**Aim of the task**
Set down each line of the material that follows exactly, and leave its pictures out.
※ ※ ※
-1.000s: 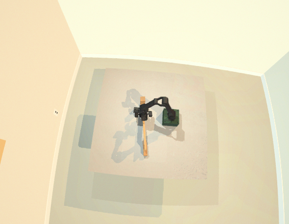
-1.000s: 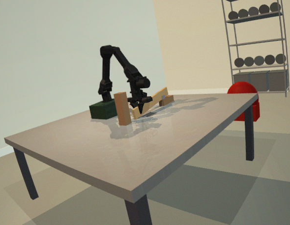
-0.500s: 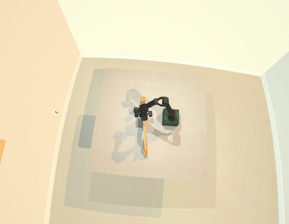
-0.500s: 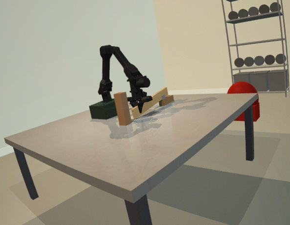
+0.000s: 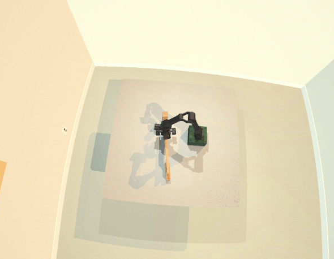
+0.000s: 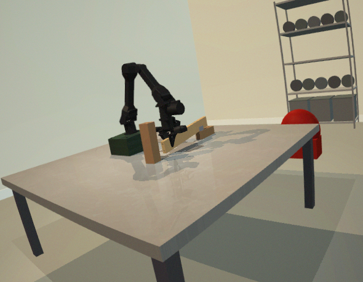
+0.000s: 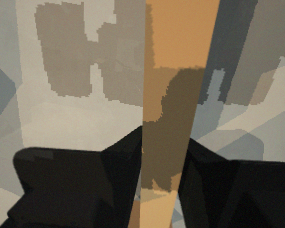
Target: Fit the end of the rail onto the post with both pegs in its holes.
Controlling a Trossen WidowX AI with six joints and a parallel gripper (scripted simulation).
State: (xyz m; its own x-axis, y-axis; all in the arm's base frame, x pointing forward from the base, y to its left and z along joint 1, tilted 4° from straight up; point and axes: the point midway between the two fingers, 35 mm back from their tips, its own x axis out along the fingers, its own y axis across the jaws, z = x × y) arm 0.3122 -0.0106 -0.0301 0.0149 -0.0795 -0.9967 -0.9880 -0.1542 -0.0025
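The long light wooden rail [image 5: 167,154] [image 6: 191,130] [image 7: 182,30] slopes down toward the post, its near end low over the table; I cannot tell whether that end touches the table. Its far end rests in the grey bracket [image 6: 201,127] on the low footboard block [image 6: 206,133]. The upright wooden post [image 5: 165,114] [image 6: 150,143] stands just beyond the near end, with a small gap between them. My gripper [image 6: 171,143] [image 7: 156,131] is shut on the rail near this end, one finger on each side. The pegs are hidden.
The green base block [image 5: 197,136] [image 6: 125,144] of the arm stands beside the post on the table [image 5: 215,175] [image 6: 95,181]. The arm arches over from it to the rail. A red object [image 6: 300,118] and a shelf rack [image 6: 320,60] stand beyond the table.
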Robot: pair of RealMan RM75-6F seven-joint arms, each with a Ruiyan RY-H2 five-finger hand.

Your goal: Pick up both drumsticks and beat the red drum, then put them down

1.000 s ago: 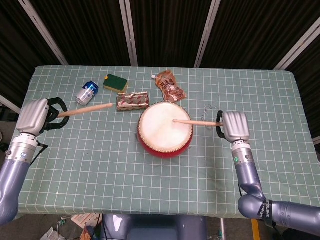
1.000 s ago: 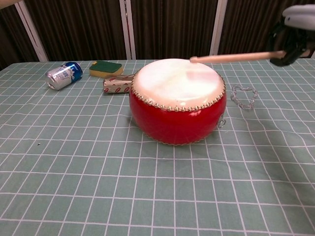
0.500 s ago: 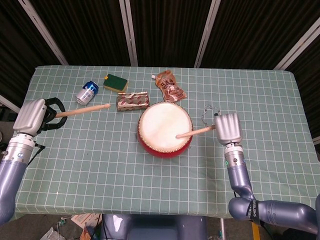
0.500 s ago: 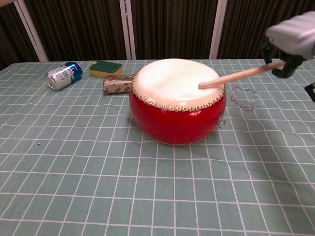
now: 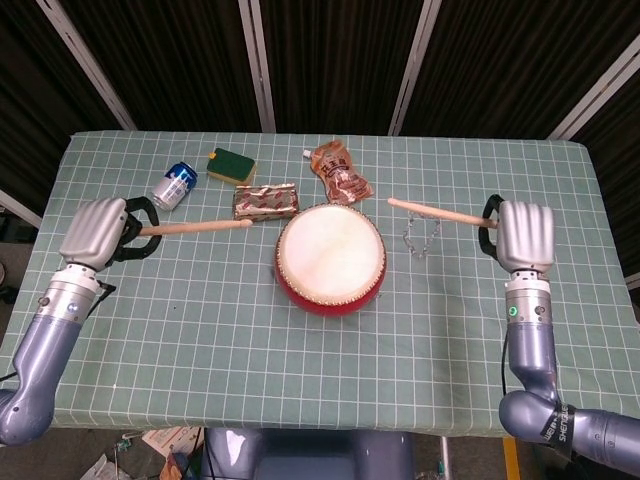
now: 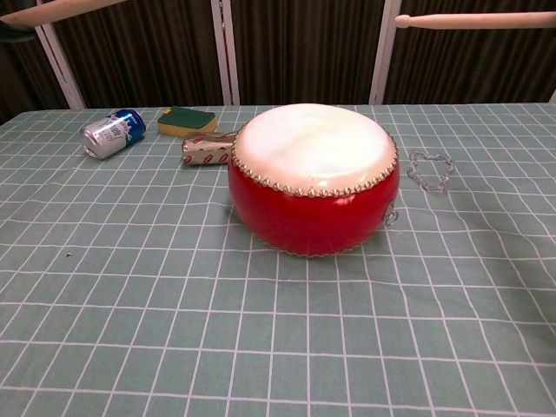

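While not touched by any stick, closest in: the red drum (image 5: 330, 258), flat on the green table (image 5: 200, 340), white skin up. A bit farther, at 9 o'clock from the drum, the left hand (image 5: 97, 232), fingers wrapped tight round the end of the left drumstick (image 5: 200, 226). At 3 o'clock, the right hand (image 5: 525, 234), fingers clamped the same way on the right drumstick (image 5: 435, 212). Both sticks held sideways, long way pointing in at the drum, tips stopping just short of the rim at about 10 and 2 o'clock. High above the skin too, going by the chest view. Looks like much the same gap on each side, so no clear nearer hand. To beat, probably swing a tip down and in. Farther back, from 10 to 12 o'clock: a can (image 5: 174, 185), a green sponge (image 5: 231, 165), two snack packs.
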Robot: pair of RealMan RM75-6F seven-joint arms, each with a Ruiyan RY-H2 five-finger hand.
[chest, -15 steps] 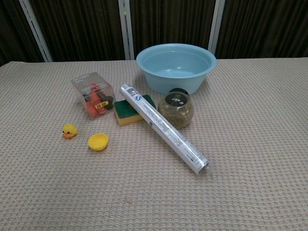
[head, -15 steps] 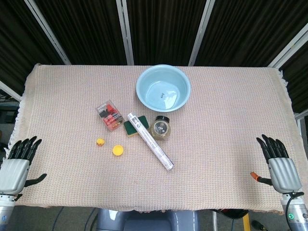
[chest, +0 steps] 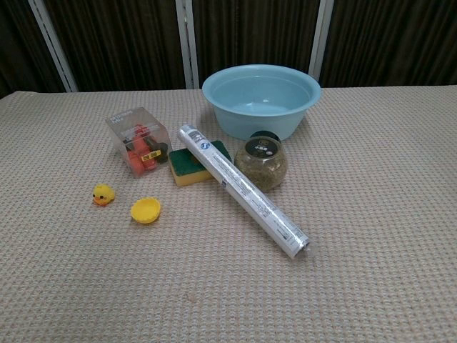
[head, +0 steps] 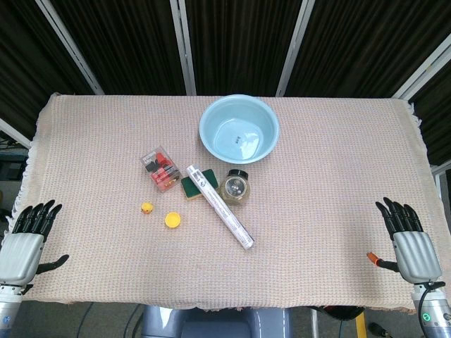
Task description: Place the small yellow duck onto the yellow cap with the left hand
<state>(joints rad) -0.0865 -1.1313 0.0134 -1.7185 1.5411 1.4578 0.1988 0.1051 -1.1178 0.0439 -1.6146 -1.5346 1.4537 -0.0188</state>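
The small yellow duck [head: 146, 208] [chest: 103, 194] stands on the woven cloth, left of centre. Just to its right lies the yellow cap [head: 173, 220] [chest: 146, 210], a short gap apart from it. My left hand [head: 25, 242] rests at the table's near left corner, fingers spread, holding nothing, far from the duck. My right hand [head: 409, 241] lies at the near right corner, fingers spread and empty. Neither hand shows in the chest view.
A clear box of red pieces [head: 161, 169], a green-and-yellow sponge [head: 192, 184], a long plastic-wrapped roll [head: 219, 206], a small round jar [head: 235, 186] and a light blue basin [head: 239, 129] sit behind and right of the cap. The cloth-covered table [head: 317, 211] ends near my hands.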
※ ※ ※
**Output below**
-1.000s: 
-1.000s: 
-0.500s: 
-0.500s: 
+0.000s: 
+0.000s: 
+0.000s: 
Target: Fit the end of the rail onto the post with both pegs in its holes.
Controlling a Trossen WidowX AI with six joints and a parallel gripper (scripted simulation).
State: (xyz m; its own x-axis, y-axis; all in the arm's base frame, x pointing forward from the base, y to its left and z along joint 1, tilted 4° from straight up; point and axes: the point midway between the two fingers, 35 mm back from their tips, its own x axis out along the fingers, its own y axis across the jaws, z = x × y) arm 0.3122 -0.0106 -0.0301 0.0149 -0.0795 -0.9967 -0.9880 -0.1542 -0.0025
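The long light wooden rail [image 5: 167,154] [image 6: 191,130] [image 7: 182,30] slopes down toward the post, its near end low over the table; I cannot tell whether that end touches the table. Its far end rests in the grey bracket [image 6: 201,127] on the low footboard block [image 6: 206,133]. The upright wooden post [image 5: 165,114] [image 6: 150,143] stands just beyond the near end, with a small gap between them. My gripper [image 6: 171,143] [image 7: 156,131] is shut on the rail near this end, one finger on each side. The pegs are hidden.
The green base block [image 5: 197,136] [image 6: 125,144] of the arm stands beside the post on the table [image 5: 215,175] [image 6: 95,181]. The arm arches over from it to the rail. A red object [image 6: 300,118] and a shelf rack [image 6: 320,60] stand beyond the table.
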Robot: pair of RealMan RM75-6F seven-joint arms, each with a Ruiyan RY-H2 five-finger hand.

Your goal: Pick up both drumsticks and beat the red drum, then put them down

1.000 s ago: 
1.000 s ago: 
0.500 s ago: 
0.500 s ago: 
now: 
now: 

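While not touched by any stick, closest in: the red drum (image 5: 330, 258), flat on the green table (image 5: 200, 340), white skin up. A bit farther, at 9 o'clock from the drum, the left hand (image 5: 97, 232), fingers wrapped tight round the end of the left drumstick (image 5: 200, 226). At 3 o'clock, the right hand (image 5: 525, 234), fingers clamped the same way on the right drumstick (image 5: 435, 212). Both sticks held sideways, long way pointing in at the drum, tips stopping just short of the rim at about 10 and 2 o'clock. High above the skin too, going by the chest view. Looks like much the same gap on each side, so no clear nearer hand. To beat, probably swing a tip down and in. Farther back, from 10 to 12 o'clock: a can (image 5: 174, 185), a green sponge (image 5: 231, 165), two snack packs.
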Robot: pair of RealMan RM75-6F seven-joint arms, each with a Ruiyan RY-H2 five-finger hand.
[chest, -15 steps] 
[head, -15 steps] 
[chest, +0 steps] 
[head, +0 steps] 
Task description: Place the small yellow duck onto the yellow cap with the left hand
<state>(joints rad) -0.0865 -1.1313 0.0134 -1.7185 1.5411 1.4578 0.1988 0.1051 -1.1178 0.0439 -1.6146 -1.5346 1.4537 -0.0188</state>
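The small yellow duck [head: 146, 208] [chest: 103, 194] stands on the woven cloth, left of centre. Just to its right lies the yellow cap [head: 173, 220] [chest: 146, 210], a short gap apart from it. My left hand [head: 25, 242] rests at the table's near left corner, fingers spread, holding nothing, far from the duck. My right hand [head: 409, 241] lies at the near right corner, fingers spread and empty. Neither hand shows in the chest view.
A clear box of red pieces [head: 161, 169], a green-and-yellow sponge [head: 192, 184], a long plastic-wrapped roll [head: 219, 206], a small round jar [head: 235, 186] and a light blue basin [head: 239, 129] sit behind and right of the cap. The cloth-covered table [head: 317, 211] ends near my hands.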

The output contains nothing more.